*REQUIRED WORK*:
Print exactly the lines below between the line holding "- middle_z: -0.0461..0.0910" and the line holding "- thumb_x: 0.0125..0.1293", inclusive, and nothing more.

*DATA SHOWN*:
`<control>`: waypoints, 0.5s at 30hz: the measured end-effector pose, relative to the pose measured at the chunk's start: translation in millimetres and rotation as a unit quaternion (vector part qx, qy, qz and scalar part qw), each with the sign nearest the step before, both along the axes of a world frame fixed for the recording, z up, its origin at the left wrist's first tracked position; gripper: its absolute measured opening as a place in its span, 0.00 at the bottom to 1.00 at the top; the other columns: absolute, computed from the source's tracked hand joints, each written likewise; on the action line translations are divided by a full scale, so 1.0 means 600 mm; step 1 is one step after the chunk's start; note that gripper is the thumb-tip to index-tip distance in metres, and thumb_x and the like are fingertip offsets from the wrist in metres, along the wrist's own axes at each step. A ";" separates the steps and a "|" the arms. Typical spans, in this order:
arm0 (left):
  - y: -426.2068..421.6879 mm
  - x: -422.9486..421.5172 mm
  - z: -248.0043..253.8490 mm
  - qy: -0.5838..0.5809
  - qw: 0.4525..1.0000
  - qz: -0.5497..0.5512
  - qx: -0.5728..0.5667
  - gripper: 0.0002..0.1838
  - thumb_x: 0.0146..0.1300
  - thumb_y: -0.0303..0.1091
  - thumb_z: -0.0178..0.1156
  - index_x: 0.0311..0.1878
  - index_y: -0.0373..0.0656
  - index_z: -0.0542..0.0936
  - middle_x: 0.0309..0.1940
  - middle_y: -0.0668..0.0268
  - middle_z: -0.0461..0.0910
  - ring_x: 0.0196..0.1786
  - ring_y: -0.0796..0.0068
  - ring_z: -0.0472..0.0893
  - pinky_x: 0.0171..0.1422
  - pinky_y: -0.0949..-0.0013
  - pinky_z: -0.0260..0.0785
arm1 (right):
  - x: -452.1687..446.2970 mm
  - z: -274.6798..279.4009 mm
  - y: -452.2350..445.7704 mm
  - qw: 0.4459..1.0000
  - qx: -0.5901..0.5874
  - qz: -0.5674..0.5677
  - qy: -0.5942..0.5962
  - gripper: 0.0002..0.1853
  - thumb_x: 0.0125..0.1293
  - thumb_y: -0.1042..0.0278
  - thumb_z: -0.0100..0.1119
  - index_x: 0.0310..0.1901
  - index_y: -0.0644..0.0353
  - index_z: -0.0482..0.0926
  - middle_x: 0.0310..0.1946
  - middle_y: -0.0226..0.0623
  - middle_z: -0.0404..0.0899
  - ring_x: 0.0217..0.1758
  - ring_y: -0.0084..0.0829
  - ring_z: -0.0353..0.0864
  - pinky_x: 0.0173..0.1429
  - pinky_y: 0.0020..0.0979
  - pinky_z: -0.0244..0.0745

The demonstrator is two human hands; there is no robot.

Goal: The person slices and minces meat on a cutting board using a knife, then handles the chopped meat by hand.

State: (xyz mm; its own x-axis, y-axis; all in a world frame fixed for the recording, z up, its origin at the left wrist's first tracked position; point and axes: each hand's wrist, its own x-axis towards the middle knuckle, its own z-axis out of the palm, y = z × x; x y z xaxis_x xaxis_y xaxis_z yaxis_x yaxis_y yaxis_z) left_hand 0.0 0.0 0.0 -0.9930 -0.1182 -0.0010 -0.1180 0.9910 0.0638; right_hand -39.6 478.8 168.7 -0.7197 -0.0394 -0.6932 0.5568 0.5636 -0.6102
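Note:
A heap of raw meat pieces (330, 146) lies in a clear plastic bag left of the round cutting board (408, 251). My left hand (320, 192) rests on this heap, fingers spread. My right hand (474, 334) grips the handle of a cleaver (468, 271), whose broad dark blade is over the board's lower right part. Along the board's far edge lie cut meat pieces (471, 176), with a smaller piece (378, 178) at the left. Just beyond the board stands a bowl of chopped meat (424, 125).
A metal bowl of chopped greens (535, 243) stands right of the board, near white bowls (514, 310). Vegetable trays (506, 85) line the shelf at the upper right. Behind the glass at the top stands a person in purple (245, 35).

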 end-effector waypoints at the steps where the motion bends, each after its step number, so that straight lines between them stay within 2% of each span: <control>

*TASK ANSWER*:
  - middle_z: -0.0461..0.0910
  - ring_x: 0.0196..0.1786
  - ring_y: -0.0796..0.0068
  - ring_z: -0.0472..0.0893
  - pinky_x: 0.0171..0.1422
  - pinky_y: -0.0949..-0.0013
  - pinky_z: -0.0260..0.0785
arm1 (right):
  - x: -452.1687..446.2970 mm
  - z: -274.6798..279.4009 mm
  - y: -452.2350..445.7704 mm
  - qw: 0.4459..1.0000
  - qx: -0.5901..0.5874
  - qz: -0.5674..0.5677
  - qy: -0.5942..0.5962
  - gripper: 0.0002..0.1853
  - thumb_x: 0.0125..0.1293

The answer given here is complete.